Every picture is to be removed, and all the data is to be copied exactly.
Data extract START
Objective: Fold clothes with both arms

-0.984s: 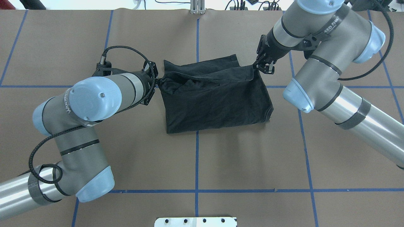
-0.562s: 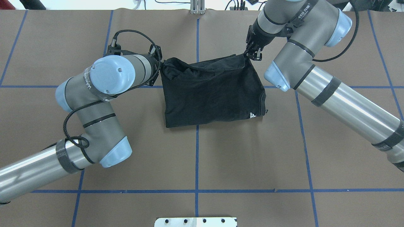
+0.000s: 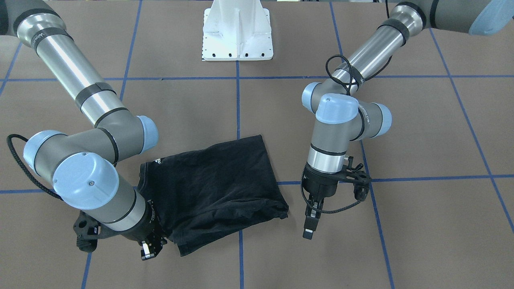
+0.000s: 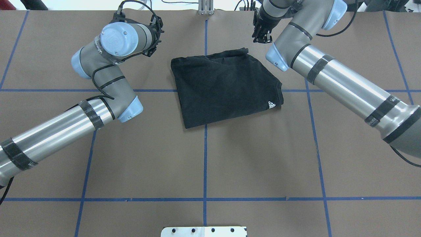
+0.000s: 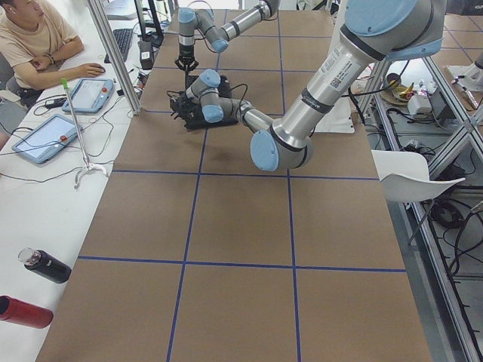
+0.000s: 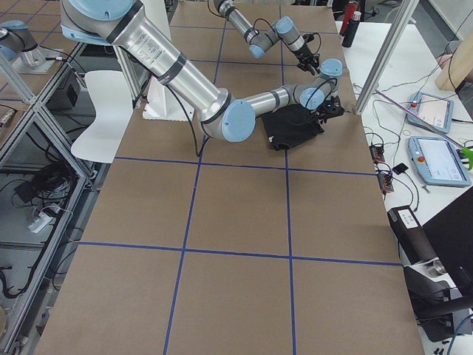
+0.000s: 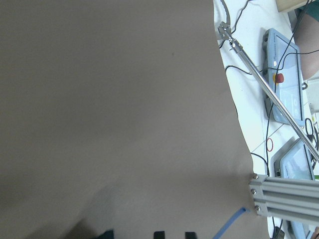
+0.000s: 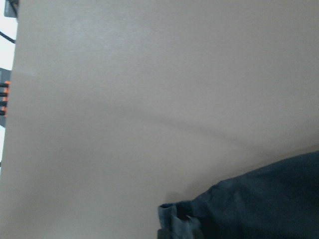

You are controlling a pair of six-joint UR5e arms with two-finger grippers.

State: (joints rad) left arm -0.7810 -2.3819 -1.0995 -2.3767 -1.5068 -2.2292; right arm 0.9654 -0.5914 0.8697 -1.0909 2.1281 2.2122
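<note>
**A:** Where is the black short-sleeved cotton T-shirt (image 4: 223, 85)?

**B:** It lies folded into a rough rectangle on the brown paper-covered table (image 4: 263, 158). It straddles the blue tape line (image 4: 205, 158) down the middle, on the side far from the white bolted pedestal (image 3: 237, 32). A small white logo (image 4: 271, 105) shows at 1 corner, on the right arm's side.

**A:** Does either of the 2 arms hold it?

**B:** No. The right gripper (image 4: 262, 38), black with 2 fingers, hangs just beside a far corner, spread, with nothing between its fingers. The left gripper (image 3: 310, 228) points down at bare paper, apart from the cloth. Its wrist view shows 2 dark fingertips (image 7: 158, 234) with a gap between them, holding nothing.
</note>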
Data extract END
### [Exercise output]
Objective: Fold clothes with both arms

-0.984s: 
-0.562s: 
+0.000s: 
+0.000s: 
+0.000s: 
+0.000s: 
+0.000s: 
+0.000s: 

You are controlling a pair of six-joint UR5e arms with two-finger grippers.

State: (joints rad) left arm -0.7810 -2.3819 -1.0995 -2.3767 -1.5068 -2.2292; right arm 0.9654 -0.5914 0.8697 -1.0909 2.1281 2.2122
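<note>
**A:** Where is the black short-sleeved cotton T-shirt (image 4: 223, 85)?

**B:** It lies folded into a rough rectangle on the brown paper-covered table (image 4: 263, 158). It straddles the blue tape line (image 4: 205, 158) down the middle, on the side far from the white bolted pedestal (image 3: 237, 32). A small white logo (image 4: 271, 105) shows at 1 corner, on the right arm's side.

**A:** Does either of the 2 arms hold it?

**B:** No. The right gripper (image 4: 262, 38), black with 2 fingers, hangs just beside a far corner, spread, with nothing between its fingers. The left gripper (image 3: 310, 228) points down at bare paper, apart from the cloth. Its wrist view shows 2 dark fingertips (image 7: 158, 234) with a gap between them, holding nothing.
</note>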

The exercise has been answered in full.